Please rebut the above weaknesses. I also have minor questions:

  • In Figure 2, the arrow comes from Q_{n+1} to Cls. How is Q_{n+t} used for computing the classification loss?
  • How did the authors sample L negative textual cues? one cue from each of the examples in the same mini-batch?
  • I am curious about the rationale behind Equations (2) and (3). Why did the authors use residual connection only after the mlp layer, not also after the self-attention layer like in Transformer?
  • Does the order in which text cues are used affect the performance of the model? E.g., is there a performance difference between feeding into the CRM module in the order of q_0, q_1, q_2 and in the order of q_0, q_2, q_1?

局限性

The paper addressed the limitations of the work.

作者回复

Sincerely thanks for your useful comments. To the weaknesses and questions, our response is as follows:

[W1]:

Thank you for you careful comment. We sincerely apologize for the less detailed presentation regarding the loss Lcls\mathcal{L}_{`cls`} in TRIS [25] due to space restrictions. We provided a detailed explanation of the idea and implementation of this loss in the general response. We will include this loss explanation in the revision.

[W2]:

The idea of two loss functions is different and there are two essential differences between them:

  • Motivation. The calibration loss in TRIS is used to suppress noisy background activations and thus help to re-calibrate the target response map. In contrast, in our method, we observe that, multiple referring texts corresponding to different instances in one image may locate the same (or we say overlapping) instances (described in lines 210-212), due to the lack of instance-level supervision in WRIS.

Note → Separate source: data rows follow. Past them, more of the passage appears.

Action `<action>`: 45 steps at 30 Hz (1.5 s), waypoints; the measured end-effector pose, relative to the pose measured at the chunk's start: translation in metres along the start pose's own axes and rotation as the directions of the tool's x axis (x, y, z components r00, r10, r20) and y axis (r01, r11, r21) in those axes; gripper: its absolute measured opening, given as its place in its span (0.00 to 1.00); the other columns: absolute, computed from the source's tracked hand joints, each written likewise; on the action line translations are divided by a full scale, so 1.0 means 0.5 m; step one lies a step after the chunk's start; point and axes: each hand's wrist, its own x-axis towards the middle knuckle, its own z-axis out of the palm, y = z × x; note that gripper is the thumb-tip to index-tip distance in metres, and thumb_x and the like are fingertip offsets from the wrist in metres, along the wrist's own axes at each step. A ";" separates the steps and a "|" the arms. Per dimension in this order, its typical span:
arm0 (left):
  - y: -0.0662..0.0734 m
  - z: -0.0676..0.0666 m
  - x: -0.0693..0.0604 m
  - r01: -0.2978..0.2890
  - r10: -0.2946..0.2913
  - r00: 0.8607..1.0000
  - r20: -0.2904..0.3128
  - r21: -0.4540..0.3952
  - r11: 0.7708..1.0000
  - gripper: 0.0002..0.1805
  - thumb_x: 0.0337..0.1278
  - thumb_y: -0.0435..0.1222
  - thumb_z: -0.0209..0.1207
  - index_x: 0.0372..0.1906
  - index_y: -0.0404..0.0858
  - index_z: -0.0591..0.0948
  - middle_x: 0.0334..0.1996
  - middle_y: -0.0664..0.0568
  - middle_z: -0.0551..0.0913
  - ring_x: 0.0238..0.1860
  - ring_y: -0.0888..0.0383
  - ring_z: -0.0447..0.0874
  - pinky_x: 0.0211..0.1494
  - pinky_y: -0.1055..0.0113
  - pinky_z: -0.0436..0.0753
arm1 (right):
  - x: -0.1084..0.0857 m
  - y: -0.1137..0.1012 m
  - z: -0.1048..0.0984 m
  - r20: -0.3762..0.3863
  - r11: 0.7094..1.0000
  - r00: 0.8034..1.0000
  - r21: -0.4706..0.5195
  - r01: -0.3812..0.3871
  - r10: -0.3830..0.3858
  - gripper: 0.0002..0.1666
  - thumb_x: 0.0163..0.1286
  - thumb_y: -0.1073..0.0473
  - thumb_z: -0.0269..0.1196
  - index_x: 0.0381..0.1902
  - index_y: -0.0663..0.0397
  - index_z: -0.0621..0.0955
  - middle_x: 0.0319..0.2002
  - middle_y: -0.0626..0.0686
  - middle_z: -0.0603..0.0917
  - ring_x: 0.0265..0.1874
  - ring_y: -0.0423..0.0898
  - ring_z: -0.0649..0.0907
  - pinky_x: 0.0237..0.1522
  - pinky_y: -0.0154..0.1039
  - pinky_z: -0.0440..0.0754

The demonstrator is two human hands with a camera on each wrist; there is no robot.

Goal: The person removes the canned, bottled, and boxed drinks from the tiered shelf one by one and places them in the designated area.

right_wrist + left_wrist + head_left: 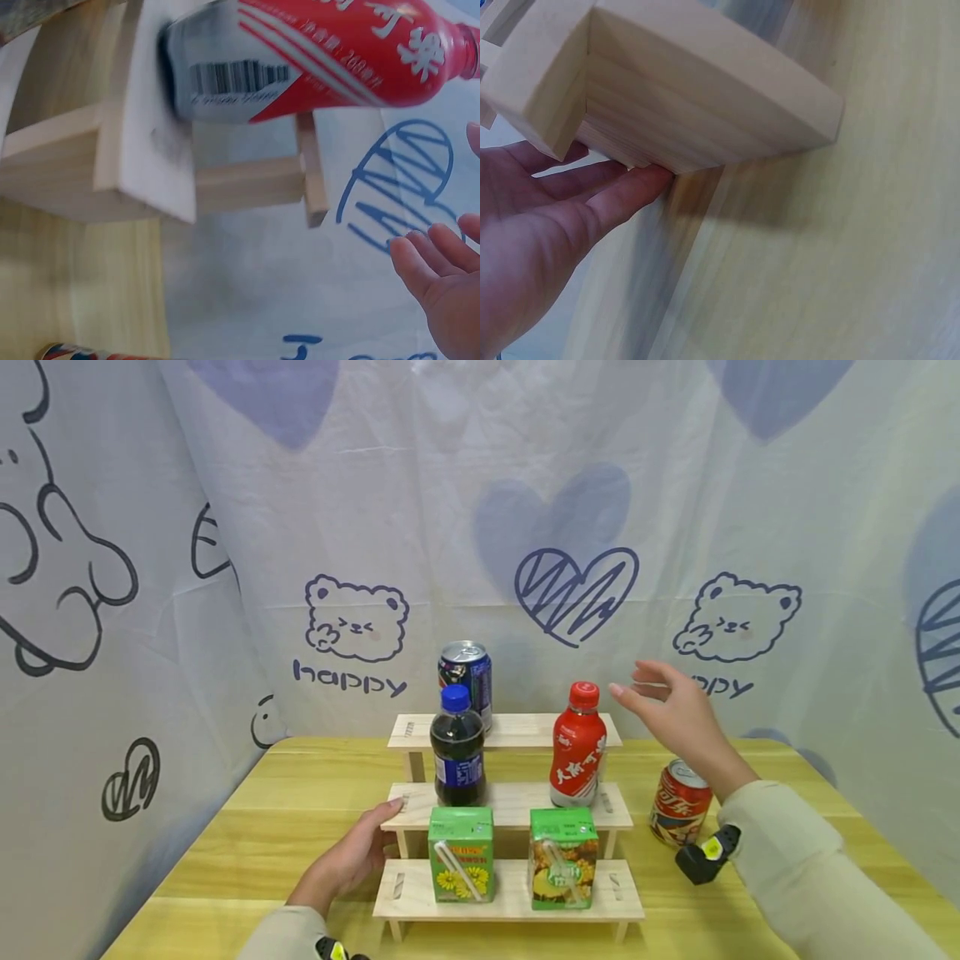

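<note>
A three-step wooden shelf (510, 893) stands on the table. My left hand (351, 858) is at the left end of its middle step, thumb on the top; the left wrist view shows the fingers (622, 191) against the wood (705, 97). My right hand (675, 710) is raised in the air, empty, fingers loosely bent, just right of the red bottle's cap. That red bottle (577, 752) stands upright on the middle step's right side, not touched by the hand (442, 277) in the right wrist view.
On the middle step's left is a dark bottle with a blue cap (459, 752); behind it, on the top step, a dark blue can (480, 681). Two green juice boxes (462, 860) (562, 864) stand on the bottom step. A red can (678, 802) is on the table at right, near my forearm.
</note>
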 end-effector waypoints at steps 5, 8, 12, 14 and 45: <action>0.006 0.006 -0.007 -0.007 0.007 1.000 0.001 -0.003 1.000 0.37 0.68 0.60 0.33 0.72 0.42 0.49 0.64 0.35 0.61 0.60 0.44 0.69 0.59 0.51 0.74 | -0.010 -0.055 -0.007 0.040 0.998 0.998 0.018 0.052 -0.053 0.51 0.59 0.30 0.58 0.72 0.51 0.59 0.65 0.60 0.68 0.63 0.59 0.70 0.57 0.58 0.73; 0.009 0.008 -0.010 -0.008 0.008 1.000 0.000 -0.015 1.000 0.38 0.67 0.61 0.34 0.72 0.41 0.49 0.64 0.34 0.61 0.60 0.44 0.69 0.59 0.51 0.74 | -0.004 -0.073 -0.007 0.055 0.997 0.996 0.034 0.066 -0.067 0.49 0.61 0.32 0.59 0.72 0.50 0.59 0.66 0.60 0.68 0.64 0.58 0.70 0.58 0.58 0.72; 0.016 0.013 -0.014 -0.009 0.009 1.000 -0.004 -0.018 1.000 0.38 0.67 0.61 0.34 0.72 0.42 0.49 0.64 0.34 0.60 0.60 0.43 0.68 0.60 0.50 0.73 | 0.009 -0.087 -0.003 0.049 0.996 0.996 0.049 0.074 -0.076 0.49 0.60 0.33 0.60 0.71 0.50 0.60 0.66 0.59 0.69 0.64 0.58 0.70 0.58 0.58 0.72; 0.022 0.018 -0.018 -0.010 0.009 1.000 -0.008 -0.016 1.000 0.38 0.67 0.60 0.33 0.72 0.41 0.49 0.64 0.34 0.60 0.61 0.43 0.68 0.60 0.50 0.73 | 0.016 -0.093 0.000 0.046 0.995 0.995 0.052 0.082 -0.085 0.49 0.60 0.33 0.60 0.71 0.51 0.60 0.65 0.59 0.69 0.63 0.57 0.70 0.58 0.58 0.73; 0.039 0.028 -0.027 -0.003 0.003 1.000 -0.024 -0.016 1.000 0.37 0.68 0.58 0.33 0.71 0.36 0.50 0.64 0.32 0.60 0.60 0.43 0.68 0.61 0.49 0.72 | 0.046 -0.276 0.053 0.101 0.976 0.974 0.107 0.192 -0.202 0.41 0.60 0.38 0.63 0.67 0.48 0.66 0.61 0.53 0.73 0.59 0.50 0.75 0.54 0.48 0.78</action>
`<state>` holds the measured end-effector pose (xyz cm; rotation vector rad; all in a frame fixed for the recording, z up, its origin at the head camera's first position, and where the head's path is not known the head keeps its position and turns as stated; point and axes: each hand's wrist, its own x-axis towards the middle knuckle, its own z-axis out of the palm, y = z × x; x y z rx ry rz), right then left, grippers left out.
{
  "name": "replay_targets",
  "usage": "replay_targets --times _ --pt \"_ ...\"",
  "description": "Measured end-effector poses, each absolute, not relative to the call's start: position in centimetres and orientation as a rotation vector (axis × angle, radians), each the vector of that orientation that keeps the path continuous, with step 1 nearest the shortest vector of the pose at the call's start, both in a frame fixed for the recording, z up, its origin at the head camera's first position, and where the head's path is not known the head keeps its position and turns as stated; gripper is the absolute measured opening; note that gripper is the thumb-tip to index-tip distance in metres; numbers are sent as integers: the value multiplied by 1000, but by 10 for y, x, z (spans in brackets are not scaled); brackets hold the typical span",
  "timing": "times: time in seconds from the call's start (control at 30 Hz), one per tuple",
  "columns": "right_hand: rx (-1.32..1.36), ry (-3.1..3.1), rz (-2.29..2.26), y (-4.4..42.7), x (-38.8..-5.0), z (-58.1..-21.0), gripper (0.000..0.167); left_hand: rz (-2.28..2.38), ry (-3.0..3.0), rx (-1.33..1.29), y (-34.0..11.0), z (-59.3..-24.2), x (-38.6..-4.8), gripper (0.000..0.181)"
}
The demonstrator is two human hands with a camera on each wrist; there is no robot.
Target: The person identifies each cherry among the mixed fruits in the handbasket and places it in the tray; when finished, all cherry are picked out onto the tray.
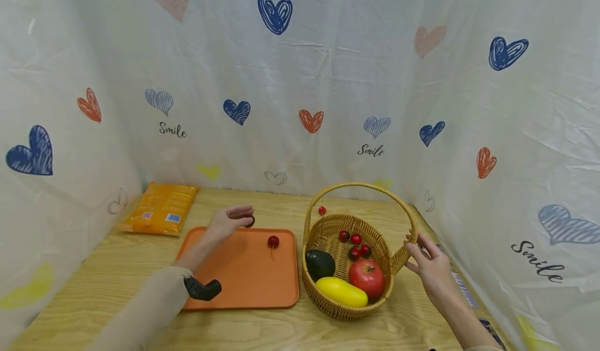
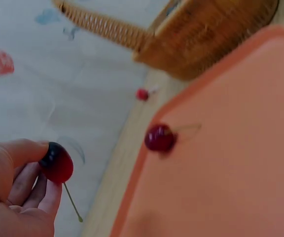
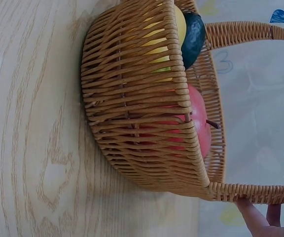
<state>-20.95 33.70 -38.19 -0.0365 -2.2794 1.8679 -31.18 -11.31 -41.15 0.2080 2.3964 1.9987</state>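
My left hand (image 1: 226,222) is over the back left part of the orange tray (image 1: 244,288), pinching a dark red cherry (image 2: 57,164) whose green stem hangs down. Another cherry (image 1: 273,241) with its stem lies on the tray near the back right corner. With my right hand (image 1: 431,267) I hold the handle of the wicker basket (image 1: 349,314) low on its right side. Inside the basket are several cherries (image 1: 356,239), a dark green avocado (image 1: 320,264), a yellow oblong fruit (image 1: 342,291) and a red pomegranate (image 1: 367,278).
A small red fruit (image 1: 322,210) lies on the table behind the basket. At the back left is an orange packet (image 1: 161,209). A white curtain (image 1: 300,80) printed with hearts encloses the wooden table (image 1: 253,330). Flat printed items (image 1: 464,288) lie along the right edge.
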Motion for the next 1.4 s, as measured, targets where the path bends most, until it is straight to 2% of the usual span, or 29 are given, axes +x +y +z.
replay_targets --times 0.17,0.33,0.8,1.2,1.4 --pt "-18 -2281 1871 337 -208 -382 65 1995 2423 130 -134 -422 -317 43" --pt "-4 -2268 1874 337 -207 -382 66 1982 2439 154 -134 -434 -318 41" --pt "-24 -2270 1877 334 -209 -384 64 1834 2504 3 -136 -472 -315 41" --pt "-17 -2271 1869 335 -209 -384 66 1886 2478 -18 -131 -470 -316 42" --pt "-27 -2269 1863 337 -210 -384 64 1816 2478 22 -136 -455 -314 46"
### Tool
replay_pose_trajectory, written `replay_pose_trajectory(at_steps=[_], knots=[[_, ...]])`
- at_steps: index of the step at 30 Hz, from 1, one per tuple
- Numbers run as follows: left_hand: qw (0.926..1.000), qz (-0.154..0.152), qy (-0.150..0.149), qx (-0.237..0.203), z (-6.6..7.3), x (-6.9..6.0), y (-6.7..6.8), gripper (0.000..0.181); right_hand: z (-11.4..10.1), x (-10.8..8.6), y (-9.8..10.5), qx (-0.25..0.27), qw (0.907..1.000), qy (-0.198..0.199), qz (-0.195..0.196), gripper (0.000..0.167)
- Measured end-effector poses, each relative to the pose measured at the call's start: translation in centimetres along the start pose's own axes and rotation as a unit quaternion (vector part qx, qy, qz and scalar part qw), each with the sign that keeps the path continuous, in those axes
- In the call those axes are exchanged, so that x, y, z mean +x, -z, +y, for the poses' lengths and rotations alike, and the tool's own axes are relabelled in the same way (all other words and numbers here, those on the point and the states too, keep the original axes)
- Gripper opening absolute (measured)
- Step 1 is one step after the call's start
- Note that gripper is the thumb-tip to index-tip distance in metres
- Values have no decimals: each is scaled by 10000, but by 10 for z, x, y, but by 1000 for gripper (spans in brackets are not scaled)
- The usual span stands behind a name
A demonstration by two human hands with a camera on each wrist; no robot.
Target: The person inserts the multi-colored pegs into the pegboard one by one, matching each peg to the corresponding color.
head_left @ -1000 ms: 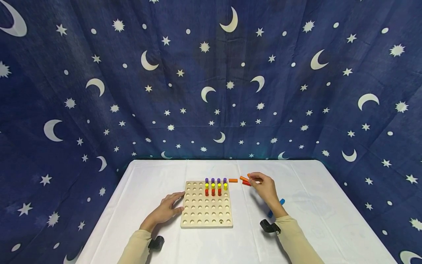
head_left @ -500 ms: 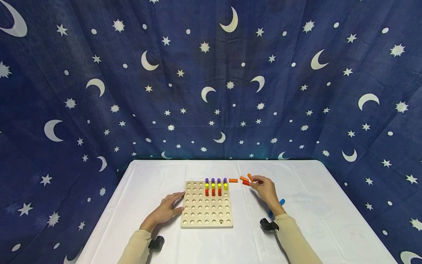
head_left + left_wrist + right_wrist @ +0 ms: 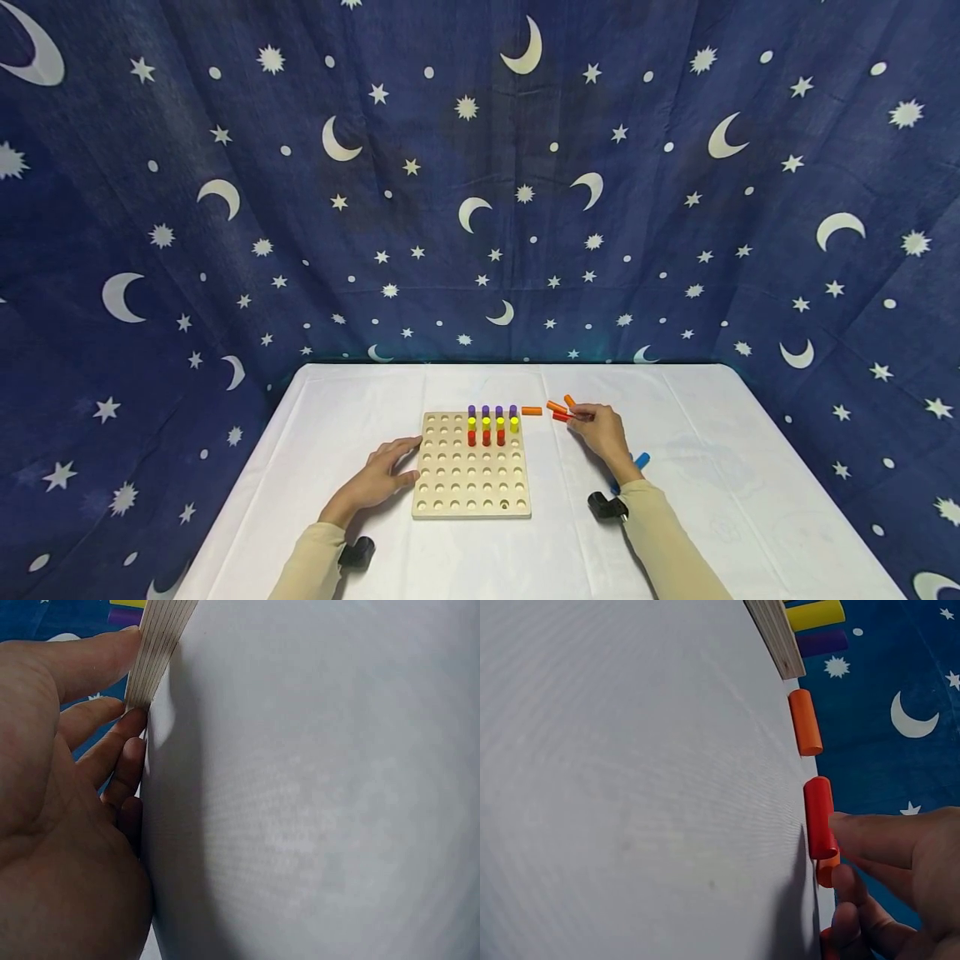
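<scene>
In the head view my left hand (image 3: 377, 481) rests at the left edge of the pegboard (image 3: 442, 487), its fingers spread and touching the edge. Purple, yellow and red pegs stand in rows at the board's back right. My right hand (image 3: 602, 433) is over the loose pegs right of the board, with its fingertips at a red peg (image 3: 560, 417). In the right wrist view the thumb touches the side of a red peg (image 3: 820, 817); the curled fingers are beside another red piece (image 3: 827, 946), partly hidden. Whether either is pinched is unclear.
Orange pegs (image 3: 532, 411) lie at the board's back right, one of them (image 3: 570, 401) just behind my right fingertips. Blue pegs (image 3: 642, 460) lie under the right wrist, partly covered. A blue curtain with moons and stars hangs behind the white table (image 3: 360, 392).
My right fingers have let go of an orange peg, which stays on the table, and have lowered slightly toward the red pegs. The left hand has not moved.
</scene>
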State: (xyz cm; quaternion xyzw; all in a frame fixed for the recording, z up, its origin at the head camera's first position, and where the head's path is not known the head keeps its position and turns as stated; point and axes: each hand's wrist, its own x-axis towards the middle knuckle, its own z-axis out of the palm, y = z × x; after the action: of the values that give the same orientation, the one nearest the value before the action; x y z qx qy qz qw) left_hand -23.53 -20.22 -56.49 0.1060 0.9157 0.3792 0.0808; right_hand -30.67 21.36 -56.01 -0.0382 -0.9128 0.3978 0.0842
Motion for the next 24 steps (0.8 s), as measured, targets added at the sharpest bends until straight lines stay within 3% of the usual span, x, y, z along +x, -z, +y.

  • Implementation. The calibration loss adopts the global CLIP score of image-text to implement a simple contrastive learning for revising the response map. Differently, we simultaneously infer the response maps of different referring texts from the same image, and obtain the instance-level localization results by choosing the mask proposal with max alignment score. IaD can achieves better localization accuracy with instance-level differentiation.

  • To further verify the superiority of our loss, we conduct two-groups ablations on the RefCOCO (val) dataset. The first ablation used PCNet without IaD loss as the baseline, and the second used the TRIS without calibration loss. We then separately introduced these two loss functions for comparison. Both ablations demonstrate that the IaD loss not only refines the response map (mIoU metric) but also significantly improves the localization accuray (PointM metric).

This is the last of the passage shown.